● **Task item**:
From the line containing "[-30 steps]" through the last line of the entries, output the text exactly. Pictures stay out.

● **Records**:
***

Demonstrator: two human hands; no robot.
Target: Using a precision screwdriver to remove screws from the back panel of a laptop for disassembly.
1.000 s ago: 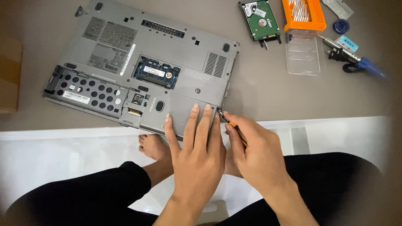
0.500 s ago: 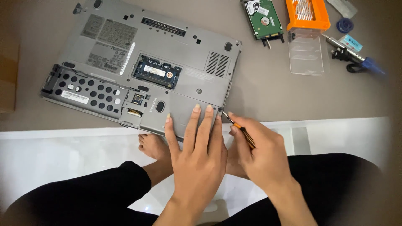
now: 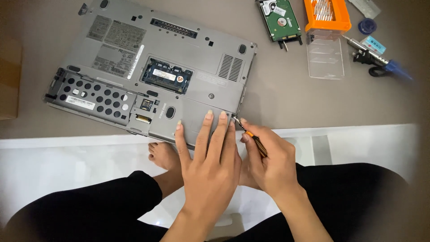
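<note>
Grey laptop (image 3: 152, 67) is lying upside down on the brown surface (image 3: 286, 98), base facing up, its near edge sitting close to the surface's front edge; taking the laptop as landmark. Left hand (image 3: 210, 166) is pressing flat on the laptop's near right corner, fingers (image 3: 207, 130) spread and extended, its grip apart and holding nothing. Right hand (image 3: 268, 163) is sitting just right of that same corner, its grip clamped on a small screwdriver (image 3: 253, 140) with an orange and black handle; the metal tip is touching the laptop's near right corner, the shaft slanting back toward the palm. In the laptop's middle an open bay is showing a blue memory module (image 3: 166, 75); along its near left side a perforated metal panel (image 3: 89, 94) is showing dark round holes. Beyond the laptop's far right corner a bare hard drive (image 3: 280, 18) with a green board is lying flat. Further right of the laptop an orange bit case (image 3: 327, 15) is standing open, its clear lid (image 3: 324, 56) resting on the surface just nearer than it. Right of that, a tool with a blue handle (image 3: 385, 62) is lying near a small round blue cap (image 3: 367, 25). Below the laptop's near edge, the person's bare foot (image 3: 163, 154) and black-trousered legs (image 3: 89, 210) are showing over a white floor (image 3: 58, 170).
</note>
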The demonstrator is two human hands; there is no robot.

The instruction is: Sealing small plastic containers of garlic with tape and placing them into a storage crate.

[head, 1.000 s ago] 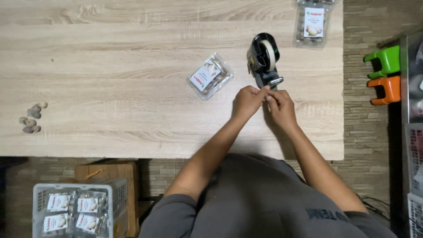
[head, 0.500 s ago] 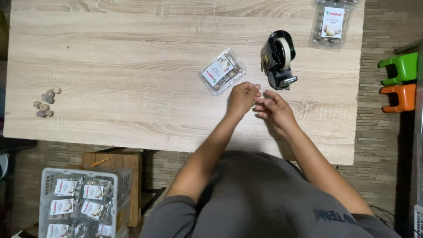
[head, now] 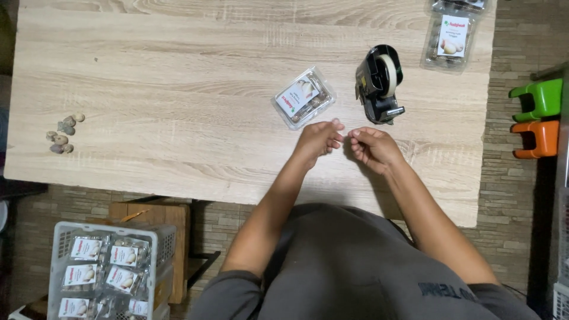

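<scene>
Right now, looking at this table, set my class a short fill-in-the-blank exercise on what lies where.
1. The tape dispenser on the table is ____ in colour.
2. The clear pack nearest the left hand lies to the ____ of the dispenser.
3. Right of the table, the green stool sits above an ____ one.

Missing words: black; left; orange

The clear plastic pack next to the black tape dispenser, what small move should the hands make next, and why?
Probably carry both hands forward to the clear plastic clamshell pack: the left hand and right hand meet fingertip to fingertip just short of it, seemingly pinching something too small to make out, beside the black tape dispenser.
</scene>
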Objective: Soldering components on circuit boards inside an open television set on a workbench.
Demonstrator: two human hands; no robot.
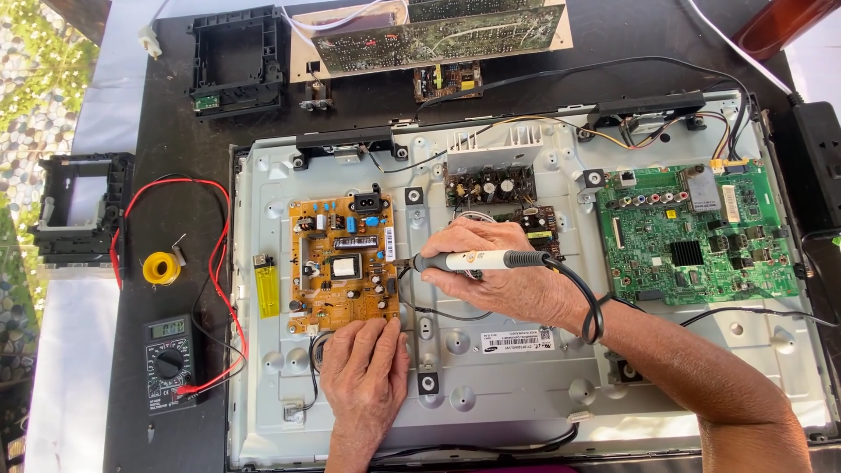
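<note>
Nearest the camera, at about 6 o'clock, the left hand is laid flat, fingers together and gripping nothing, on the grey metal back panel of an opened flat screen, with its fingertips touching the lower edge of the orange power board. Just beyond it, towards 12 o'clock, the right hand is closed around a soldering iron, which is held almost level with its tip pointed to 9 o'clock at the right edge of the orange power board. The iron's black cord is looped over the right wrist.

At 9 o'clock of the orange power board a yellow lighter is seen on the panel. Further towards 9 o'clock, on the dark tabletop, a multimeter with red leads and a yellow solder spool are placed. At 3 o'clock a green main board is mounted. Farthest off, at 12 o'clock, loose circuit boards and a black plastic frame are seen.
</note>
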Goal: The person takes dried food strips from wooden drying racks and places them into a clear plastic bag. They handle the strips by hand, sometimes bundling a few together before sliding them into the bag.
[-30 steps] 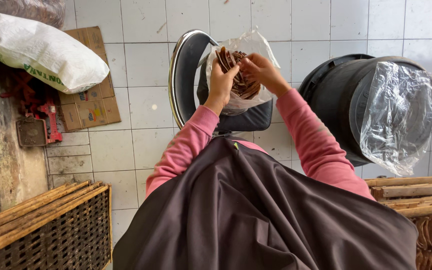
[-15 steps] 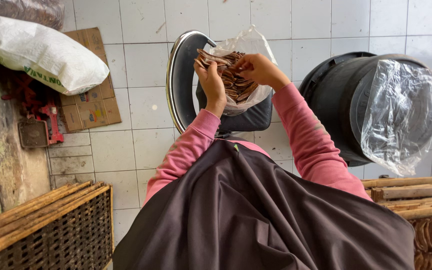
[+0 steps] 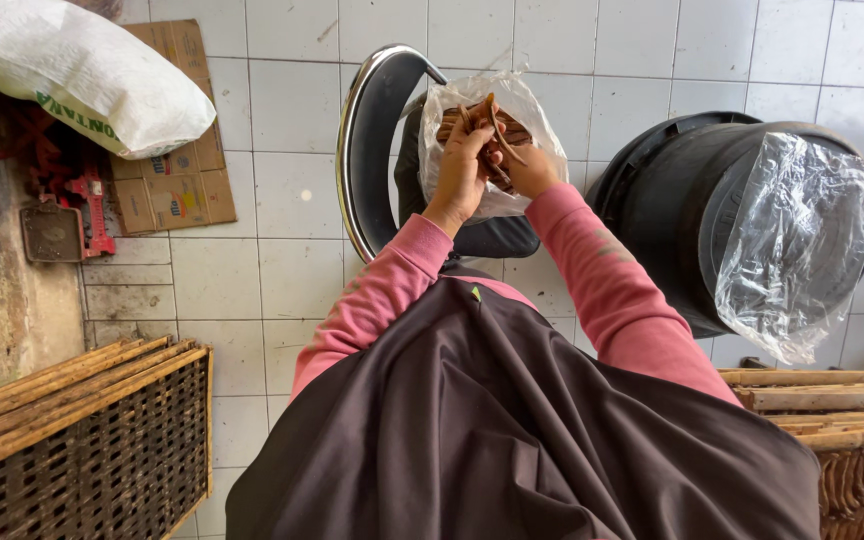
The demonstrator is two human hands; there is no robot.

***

● **Solved problem**:
[-30 steps] 
[-15 steps] 
[+0 steps] 
The demonstrator is two human hands; there is no robot.

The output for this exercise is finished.